Follow TV Tropes

Following

Beer Goggles

Go To

https://static.tvtropes.org/pmwiki/pub/images/ten_with_a_two.jpg
Beauty is in the eye of the beerholder.

"There is no such thing as ugly women... there's just not enough Vodka!"

The term "beer goggles" is slang for the phenomenon in which consumption of alcohol lowers sexual inhibitions, to the point that the intoxicated person uses little to no discretion when approaching or choosing sexual partners—especially if the person later regrets advancing on someone that they know (or realize) would be inappropriate or unattractive while sober.

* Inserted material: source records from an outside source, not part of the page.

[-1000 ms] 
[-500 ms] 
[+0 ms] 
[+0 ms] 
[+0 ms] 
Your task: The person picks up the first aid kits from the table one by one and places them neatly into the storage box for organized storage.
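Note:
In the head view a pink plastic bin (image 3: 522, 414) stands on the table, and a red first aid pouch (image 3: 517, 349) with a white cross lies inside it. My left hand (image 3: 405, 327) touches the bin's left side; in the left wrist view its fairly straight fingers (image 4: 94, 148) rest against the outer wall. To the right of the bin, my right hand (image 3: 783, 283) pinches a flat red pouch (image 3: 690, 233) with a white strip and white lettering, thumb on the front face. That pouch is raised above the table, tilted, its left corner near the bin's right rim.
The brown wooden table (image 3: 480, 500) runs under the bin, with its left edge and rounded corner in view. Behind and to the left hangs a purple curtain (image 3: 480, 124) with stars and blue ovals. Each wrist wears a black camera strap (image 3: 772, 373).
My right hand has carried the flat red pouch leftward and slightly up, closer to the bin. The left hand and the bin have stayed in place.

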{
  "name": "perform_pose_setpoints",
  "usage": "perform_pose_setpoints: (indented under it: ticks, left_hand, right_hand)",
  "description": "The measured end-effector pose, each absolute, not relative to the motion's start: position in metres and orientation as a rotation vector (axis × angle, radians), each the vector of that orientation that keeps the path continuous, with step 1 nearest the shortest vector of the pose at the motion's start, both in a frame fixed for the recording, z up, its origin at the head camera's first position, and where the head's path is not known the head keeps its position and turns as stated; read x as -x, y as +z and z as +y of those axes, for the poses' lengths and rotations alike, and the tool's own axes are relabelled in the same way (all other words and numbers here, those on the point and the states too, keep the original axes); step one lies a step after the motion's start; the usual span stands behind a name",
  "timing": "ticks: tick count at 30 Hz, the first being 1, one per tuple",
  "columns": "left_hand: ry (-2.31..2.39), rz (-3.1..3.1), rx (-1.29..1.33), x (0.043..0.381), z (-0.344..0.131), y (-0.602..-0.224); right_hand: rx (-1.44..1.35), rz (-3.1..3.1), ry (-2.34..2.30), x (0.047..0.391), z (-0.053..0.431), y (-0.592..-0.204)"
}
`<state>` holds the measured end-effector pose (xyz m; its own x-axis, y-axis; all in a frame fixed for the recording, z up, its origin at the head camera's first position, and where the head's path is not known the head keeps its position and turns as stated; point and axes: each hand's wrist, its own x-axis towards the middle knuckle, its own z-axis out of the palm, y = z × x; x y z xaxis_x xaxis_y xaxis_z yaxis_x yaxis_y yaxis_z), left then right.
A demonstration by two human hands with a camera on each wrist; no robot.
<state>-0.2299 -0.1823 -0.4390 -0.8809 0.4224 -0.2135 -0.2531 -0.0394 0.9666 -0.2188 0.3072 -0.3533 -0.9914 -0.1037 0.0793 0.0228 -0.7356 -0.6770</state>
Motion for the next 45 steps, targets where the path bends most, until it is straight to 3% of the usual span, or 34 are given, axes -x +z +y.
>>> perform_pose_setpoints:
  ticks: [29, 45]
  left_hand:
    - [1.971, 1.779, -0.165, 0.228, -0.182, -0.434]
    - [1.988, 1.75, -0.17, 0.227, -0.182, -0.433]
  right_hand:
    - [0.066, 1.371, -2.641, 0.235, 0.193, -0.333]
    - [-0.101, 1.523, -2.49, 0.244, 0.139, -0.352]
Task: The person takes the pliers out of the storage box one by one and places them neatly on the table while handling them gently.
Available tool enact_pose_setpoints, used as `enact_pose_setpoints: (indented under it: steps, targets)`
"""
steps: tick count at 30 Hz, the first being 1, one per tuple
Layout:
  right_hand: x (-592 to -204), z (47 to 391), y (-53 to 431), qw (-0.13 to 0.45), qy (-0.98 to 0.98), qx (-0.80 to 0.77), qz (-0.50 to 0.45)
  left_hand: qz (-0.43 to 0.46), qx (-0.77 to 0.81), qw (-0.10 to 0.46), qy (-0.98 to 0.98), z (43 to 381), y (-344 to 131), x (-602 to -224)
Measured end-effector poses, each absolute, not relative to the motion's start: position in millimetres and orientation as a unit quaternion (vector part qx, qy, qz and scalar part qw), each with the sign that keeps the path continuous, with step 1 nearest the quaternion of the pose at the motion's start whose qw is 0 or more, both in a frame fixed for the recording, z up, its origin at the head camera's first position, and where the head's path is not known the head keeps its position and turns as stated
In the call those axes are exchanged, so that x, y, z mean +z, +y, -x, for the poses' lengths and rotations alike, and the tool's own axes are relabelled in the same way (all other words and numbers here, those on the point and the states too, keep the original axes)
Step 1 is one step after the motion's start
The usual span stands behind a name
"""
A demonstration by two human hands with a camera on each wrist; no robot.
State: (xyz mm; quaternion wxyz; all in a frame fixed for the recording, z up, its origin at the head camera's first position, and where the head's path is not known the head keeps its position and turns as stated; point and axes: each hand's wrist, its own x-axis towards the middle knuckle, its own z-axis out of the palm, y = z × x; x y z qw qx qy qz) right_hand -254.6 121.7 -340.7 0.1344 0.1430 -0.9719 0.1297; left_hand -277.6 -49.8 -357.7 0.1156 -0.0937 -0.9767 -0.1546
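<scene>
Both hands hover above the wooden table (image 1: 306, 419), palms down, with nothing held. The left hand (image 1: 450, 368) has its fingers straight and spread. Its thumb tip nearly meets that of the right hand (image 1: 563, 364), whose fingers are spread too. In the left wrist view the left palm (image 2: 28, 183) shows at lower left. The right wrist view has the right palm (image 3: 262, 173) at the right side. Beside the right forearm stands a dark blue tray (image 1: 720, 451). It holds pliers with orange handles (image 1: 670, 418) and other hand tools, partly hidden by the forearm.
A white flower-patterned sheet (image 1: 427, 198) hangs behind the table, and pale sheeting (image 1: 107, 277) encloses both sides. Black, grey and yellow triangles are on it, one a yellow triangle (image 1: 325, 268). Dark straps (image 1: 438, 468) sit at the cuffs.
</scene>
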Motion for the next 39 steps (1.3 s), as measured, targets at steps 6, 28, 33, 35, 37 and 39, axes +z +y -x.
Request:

In some cases, the numbering scenario comes into play, with the protagonist using a Sexiness Score to rate their target (regardless of success) On a Scale from One to Ten. To someone sober, they will think of a "1" as someone who is very ugly while a "10" is the perfect, most physically attractive person they've ever seen. With the "beer goggles" effect in play, usually anyone-–regardless of perceived or actual physical beauty—will rate at or near the top of the Sliding Scale of Beauty.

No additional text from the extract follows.